Work instructions:
Your job is to report every line of the entries that has "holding".

Record extracts:
__________________________________________________

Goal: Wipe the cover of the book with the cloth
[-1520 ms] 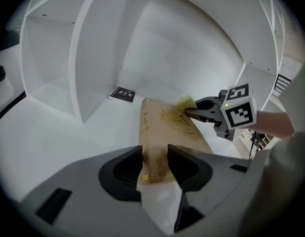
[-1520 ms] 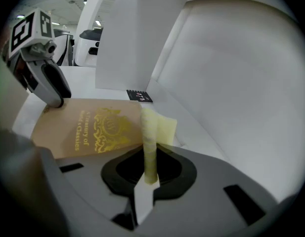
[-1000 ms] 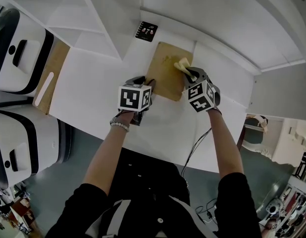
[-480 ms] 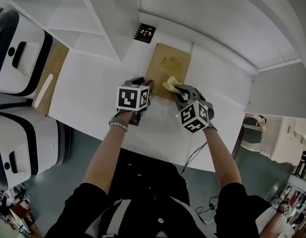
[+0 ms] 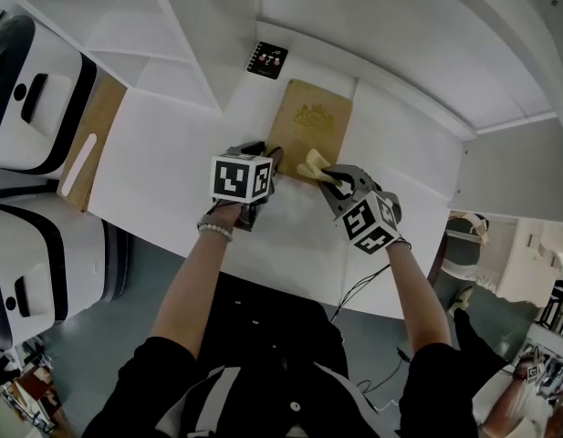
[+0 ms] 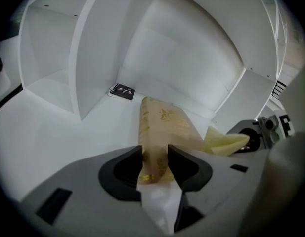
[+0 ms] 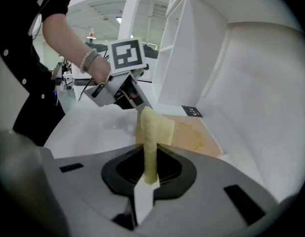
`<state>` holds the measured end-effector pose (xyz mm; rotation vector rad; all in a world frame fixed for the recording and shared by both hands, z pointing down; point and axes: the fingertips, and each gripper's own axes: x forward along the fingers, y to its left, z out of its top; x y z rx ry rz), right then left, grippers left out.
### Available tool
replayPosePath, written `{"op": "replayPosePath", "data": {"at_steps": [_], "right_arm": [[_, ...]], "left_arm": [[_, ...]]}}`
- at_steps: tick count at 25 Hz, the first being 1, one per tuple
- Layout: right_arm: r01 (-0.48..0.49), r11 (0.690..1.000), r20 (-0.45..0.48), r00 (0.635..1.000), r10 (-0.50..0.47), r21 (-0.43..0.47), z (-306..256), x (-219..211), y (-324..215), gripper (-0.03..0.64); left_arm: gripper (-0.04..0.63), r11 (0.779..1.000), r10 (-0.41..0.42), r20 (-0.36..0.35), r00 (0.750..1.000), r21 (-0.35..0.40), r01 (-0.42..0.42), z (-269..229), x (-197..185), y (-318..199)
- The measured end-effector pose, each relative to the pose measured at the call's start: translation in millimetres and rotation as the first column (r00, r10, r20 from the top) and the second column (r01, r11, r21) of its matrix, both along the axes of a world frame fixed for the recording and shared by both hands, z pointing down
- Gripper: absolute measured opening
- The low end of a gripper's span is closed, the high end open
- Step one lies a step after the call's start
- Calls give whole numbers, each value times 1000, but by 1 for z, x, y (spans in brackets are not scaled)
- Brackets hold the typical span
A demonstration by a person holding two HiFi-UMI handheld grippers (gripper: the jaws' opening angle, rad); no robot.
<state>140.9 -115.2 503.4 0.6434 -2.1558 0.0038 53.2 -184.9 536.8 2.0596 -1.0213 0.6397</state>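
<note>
A tan book [image 5: 310, 128] with gold print lies flat on the white desk [image 5: 172, 162]. My left gripper [image 5: 270, 161] is shut on the book's near left edge; in the left gripper view the book [image 6: 164, 125] runs away from between its jaws [image 6: 154, 158]. My right gripper [image 5: 329, 177] is shut on a folded yellow cloth [image 5: 313, 165], which rests over the book's near right corner. In the right gripper view the cloth [image 7: 152, 130] stands up between the jaws [image 7: 151, 164], with the book [image 7: 194, 135] beyond it.
A small black card [image 5: 269, 59] lies on the desk beyond the book. White shelf walls [image 5: 190, 35] rise behind and to the right. A wooden board [image 5: 94, 135] and white-and-black machines [image 5: 26, 89] stand at the left. A cable [image 5: 363, 272] hangs below the desk's front edge.
The right gripper has drawn the cloth across the cover from the far right part toward the book's near edge. The left gripper has kept its hold in place.
</note>
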Motion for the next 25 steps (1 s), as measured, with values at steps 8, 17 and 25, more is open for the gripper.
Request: {"op": "replayPosePath", "data": {"at_steps": [8, 17, 25], "right_arm": [[-327, 942, 138, 939, 314, 83, -24, 47, -96, 35], [-456, 880, 94, 890, 447, 133, -17, 76, -174, 35], [-370, 926, -27, 928, 373, 74, 18, 62, -169, 35]], "left_arm": [[163, 1000, 4, -15, 1000, 6, -4, 1, 4, 0], [163, 1000, 3, 10, 1000, 15, -3, -1, 2, 0], [163, 1000, 2, 7, 1000, 19, -2, 0, 3, 1]]}}
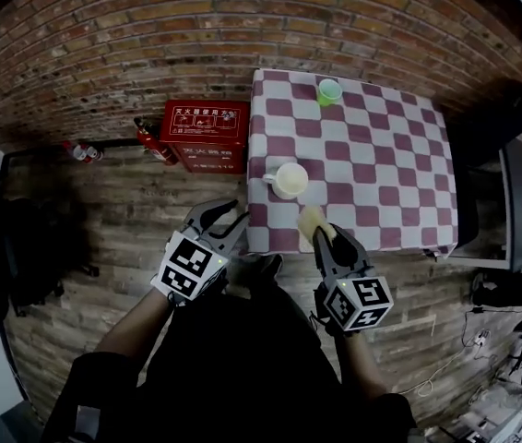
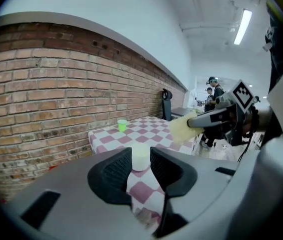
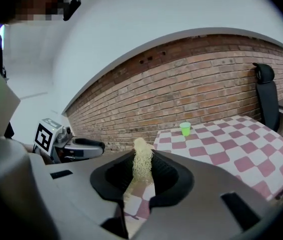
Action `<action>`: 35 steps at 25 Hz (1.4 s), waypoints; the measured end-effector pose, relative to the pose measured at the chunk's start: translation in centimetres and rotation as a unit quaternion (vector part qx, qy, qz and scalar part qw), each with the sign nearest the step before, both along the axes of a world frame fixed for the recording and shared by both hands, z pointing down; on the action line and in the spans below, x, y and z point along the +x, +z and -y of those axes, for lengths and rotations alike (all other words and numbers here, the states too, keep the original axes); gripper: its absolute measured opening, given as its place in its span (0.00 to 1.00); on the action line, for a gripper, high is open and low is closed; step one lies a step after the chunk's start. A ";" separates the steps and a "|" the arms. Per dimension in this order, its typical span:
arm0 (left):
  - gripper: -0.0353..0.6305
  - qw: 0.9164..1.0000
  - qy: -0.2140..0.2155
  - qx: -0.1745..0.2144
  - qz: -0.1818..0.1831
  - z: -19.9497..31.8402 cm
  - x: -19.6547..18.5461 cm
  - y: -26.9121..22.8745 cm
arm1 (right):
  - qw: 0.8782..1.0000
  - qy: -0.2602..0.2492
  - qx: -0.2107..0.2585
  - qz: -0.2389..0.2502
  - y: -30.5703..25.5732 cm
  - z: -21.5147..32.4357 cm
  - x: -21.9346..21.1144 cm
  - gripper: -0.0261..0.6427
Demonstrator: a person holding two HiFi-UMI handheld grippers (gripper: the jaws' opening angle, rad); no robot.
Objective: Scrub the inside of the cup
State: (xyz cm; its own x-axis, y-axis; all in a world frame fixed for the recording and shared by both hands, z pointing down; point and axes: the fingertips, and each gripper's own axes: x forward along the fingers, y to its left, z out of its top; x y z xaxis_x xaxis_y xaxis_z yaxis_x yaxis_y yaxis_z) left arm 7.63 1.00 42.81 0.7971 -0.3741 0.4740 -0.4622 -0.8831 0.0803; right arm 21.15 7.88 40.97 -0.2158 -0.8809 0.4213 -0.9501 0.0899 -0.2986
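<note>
right claw (image 1: 324, 238) is clamped on a pale fibrous scrubber (image 1: 311, 221), probably loofah, held near the white mug (image 1: 289, 180) but apart from it. the mug stands upright near the front left corner of the checked bench (image 1: 399, 155). left claw (image 1: 219, 218) hangs off the bench's front edge, jaws partly apart, gripping nothing. a green cup (image 1: 329, 91) sits at the far edge.

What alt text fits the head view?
Seen from above, the right gripper clamps a pale fibrous scrubber over the near edge of a checkered table, just short of a white cup. The left gripper hangs open and empty beside the table's near left corner; a green cup stands at the far edge.
</note>
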 end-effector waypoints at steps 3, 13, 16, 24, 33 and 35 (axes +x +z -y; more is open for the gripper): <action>0.24 0.999 0.007 0.020 0.045 2.3 2.0 2.4 | 0.999 -0.037 -0.026 0.006 0.9 3.1 2.1 0.18; 0.24 0.985 0.079 0.022 0.153 7.0 6.1 10.9 | 0.987 -0.118 -0.107 -0.035 6.5 11.0 3.2 0.18; 0.24 0.982 0.093 0.008 0.167 8.2 6.3 13.2 | 0.979 -0.136 -0.143 -0.057 8.1 12.8 2.0 0.18; 0.24 0.977 0.129 -0.027 0.169 8.6 7.7 16.1 | 0.936 -0.202 -0.239 -0.161 11.8 14.4 -1.0 0.18; 0.20 0.979 0.111 -0.040 0.164 8.9 7.9 16.3 | 0.885 -0.255 -0.323 -0.217 17.4 15.0 -2.7 0.18; 0.20 0.980 0.109 -0.043 0.164 9.0 8.0 16.2 | 0.889 -0.252 -0.314 -0.217 17.4 16.0 -2.4 0.18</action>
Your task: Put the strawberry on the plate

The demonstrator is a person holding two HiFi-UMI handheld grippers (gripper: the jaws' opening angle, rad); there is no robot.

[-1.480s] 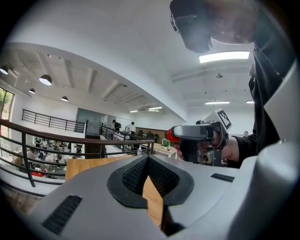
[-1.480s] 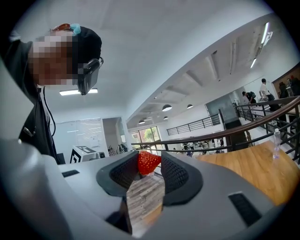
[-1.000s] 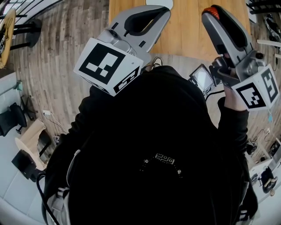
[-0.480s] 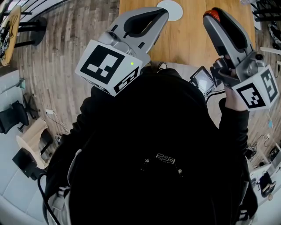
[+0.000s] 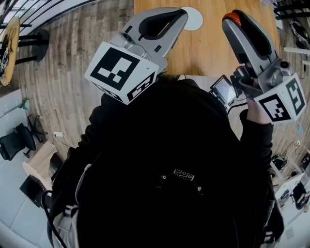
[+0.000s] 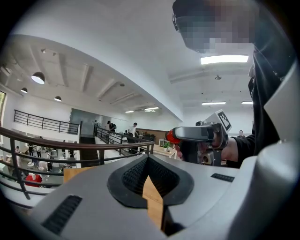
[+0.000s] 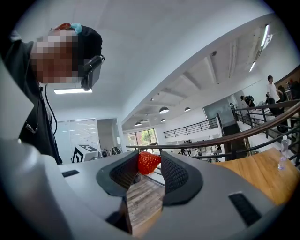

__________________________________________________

Answer space:
A demonstration by a person holding two HiFi-UMI handheld grippers (gripper: the jaws' opening angle, rad); no robot.
Demonstrator: a person holding two HiFi-UMI handheld grippers (gripper: the jaws' opening angle, rad); no robot.
The demonstrator is a person holding two HiFi-UMI handheld grippers (gripper: the jaws' opening angle, rad); there is no robot.

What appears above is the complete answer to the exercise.